## [EXERCISE AIM]
You are asked to copy the entire listing exactly, apart from its pictures.

## [DATA EXCERPT]
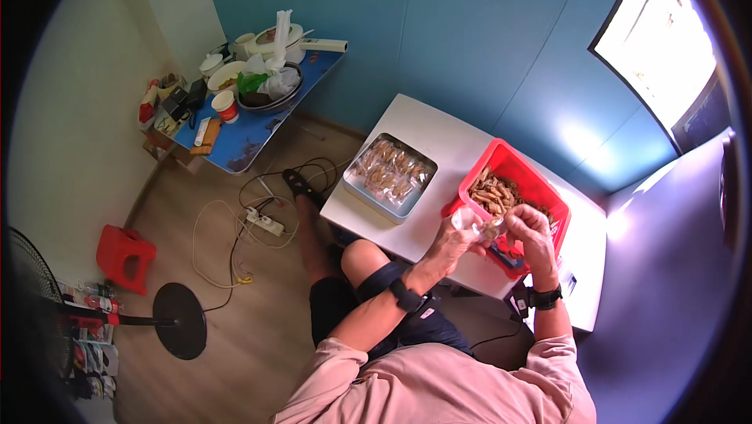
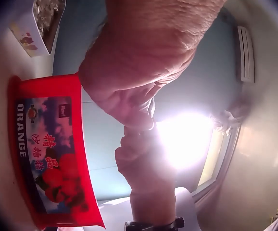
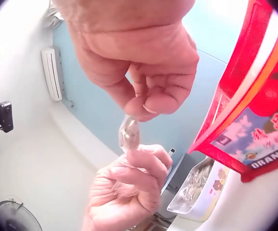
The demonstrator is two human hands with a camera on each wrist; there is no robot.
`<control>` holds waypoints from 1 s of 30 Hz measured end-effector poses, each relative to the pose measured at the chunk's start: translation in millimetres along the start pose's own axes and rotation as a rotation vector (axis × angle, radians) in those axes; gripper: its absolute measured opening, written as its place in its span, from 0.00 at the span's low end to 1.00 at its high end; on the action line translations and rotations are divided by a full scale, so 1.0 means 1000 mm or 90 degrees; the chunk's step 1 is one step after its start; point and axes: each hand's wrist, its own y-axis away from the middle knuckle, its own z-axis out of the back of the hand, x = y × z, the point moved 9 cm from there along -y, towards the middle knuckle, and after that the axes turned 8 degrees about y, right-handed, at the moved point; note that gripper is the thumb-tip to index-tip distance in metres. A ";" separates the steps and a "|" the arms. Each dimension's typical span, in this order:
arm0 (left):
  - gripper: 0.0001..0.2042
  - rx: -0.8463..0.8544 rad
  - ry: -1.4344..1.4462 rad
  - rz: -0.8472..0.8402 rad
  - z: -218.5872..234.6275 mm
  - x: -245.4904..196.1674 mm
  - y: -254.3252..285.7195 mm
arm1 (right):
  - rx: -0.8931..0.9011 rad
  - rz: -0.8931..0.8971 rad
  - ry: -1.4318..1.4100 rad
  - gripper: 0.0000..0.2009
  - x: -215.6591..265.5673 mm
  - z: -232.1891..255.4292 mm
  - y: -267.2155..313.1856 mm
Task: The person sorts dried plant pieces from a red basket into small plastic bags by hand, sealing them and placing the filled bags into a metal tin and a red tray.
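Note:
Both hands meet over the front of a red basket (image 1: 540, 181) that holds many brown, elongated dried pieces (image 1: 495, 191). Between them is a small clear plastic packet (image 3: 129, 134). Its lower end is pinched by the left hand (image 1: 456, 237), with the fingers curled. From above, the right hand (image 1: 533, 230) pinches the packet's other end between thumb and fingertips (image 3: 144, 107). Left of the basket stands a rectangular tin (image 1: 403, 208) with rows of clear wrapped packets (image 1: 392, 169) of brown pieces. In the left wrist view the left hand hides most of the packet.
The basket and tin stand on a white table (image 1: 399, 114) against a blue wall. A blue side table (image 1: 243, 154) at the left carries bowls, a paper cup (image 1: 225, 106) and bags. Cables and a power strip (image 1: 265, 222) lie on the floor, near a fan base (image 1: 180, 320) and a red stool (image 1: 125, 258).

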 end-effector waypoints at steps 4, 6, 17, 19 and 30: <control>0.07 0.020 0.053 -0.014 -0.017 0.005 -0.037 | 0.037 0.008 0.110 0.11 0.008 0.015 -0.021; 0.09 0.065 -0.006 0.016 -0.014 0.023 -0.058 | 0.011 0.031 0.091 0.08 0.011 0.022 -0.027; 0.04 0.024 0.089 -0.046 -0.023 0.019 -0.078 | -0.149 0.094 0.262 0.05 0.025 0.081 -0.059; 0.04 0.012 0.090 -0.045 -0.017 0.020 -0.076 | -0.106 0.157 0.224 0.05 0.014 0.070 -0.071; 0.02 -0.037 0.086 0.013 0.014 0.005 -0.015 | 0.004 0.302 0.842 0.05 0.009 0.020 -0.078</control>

## [SOLUTION TO THIS TASK]
The demonstrator is two human hands with a camera on each wrist; there is no robot.
`<control>` holds waypoints from 1 s of 30 Hz measured end-effector poses, each relative to the pose measured at the chunk's start: translation in millimetres along the start pose's own axes and rotation as a rotation vector (axis × angle, radians) in those axes; gripper: its absolute measured opening, written as its place in its span, from 0.00 at the span's low end to 1.00 at its high end; on the action line translations and rotations are divided by a full scale, so 1.0 means 1000 mm or 90 degrees; the chunk's step 1 is one step after its start; point and axes: each hand's wrist, its own y-axis away from the middle knuckle, its own z-axis out of the back of the hand, x = y × z, the point moved 9 cm from there along -y, towards the middle knuckle, and after that the axes turned 8 degrees about y, right-handed, at the moved point; note that gripper is the thumb-tip to index-tip distance in metres. A ";" separates the steps and a "|" the arms. Each dimension's typical span, in this order:
arm0 (left):
  - gripper: 0.0001..0.2042
  - rx: -0.8463..0.8544 rad
  - ry: -1.4344..1.4462 rad
  - rz: -0.8472..0.8402 rad
  - z: -218.5872..234.6275 mm
  - x: -245.4904..196.1674 mm
  - y: -254.3252..285.7195 mm
arm1 (right):
  - rx: -0.8931..0.9011 rad
  - rz: -0.8931..0.8971 rad
  - ry: -1.4318..1.4100 rad
  - gripper: 0.0000..0.2009
  - x: -215.6591..265.5673 mm
  - z: -232.1891..255.4292 mm
  - y: -267.2155..313.1856 mm
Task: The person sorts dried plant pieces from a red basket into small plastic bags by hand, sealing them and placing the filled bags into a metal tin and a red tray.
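Note:
Both hands meet over the front of a red basket (image 1: 540, 181) that holds many brown, elongated dried pieces (image 1: 495, 191). Between them is a small clear plastic packet (image 3: 129, 134). Its lower end is pinched by the left hand (image 1: 456, 237), with the fingers curled. From above, the right hand (image 1: 533, 230) pinches the packet's other end between thumb and fingertips (image 3: 144, 107). Left of the basket stands a rectangular tin (image 1: 403, 208) with rows of clear wrapped packets (image 1: 392, 169) of brown pieces. In the left wrist view the left hand hides most of the packet.
The basket and tin stand on a white table (image 1: 399, 114) against a blue wall. A blue side table (image 1: 243, 154) at the left carries bowls, a paper cup (image 1: 225, 106) and bags. Cables and a power strip (image 1: 265, 222) lie on the floor, near a fan base (image 1: 180, 320) and a red stool (image 1: 125, 258).
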
 end-effector waypoints at steps 4, 6, 17, 19 and 30: <control>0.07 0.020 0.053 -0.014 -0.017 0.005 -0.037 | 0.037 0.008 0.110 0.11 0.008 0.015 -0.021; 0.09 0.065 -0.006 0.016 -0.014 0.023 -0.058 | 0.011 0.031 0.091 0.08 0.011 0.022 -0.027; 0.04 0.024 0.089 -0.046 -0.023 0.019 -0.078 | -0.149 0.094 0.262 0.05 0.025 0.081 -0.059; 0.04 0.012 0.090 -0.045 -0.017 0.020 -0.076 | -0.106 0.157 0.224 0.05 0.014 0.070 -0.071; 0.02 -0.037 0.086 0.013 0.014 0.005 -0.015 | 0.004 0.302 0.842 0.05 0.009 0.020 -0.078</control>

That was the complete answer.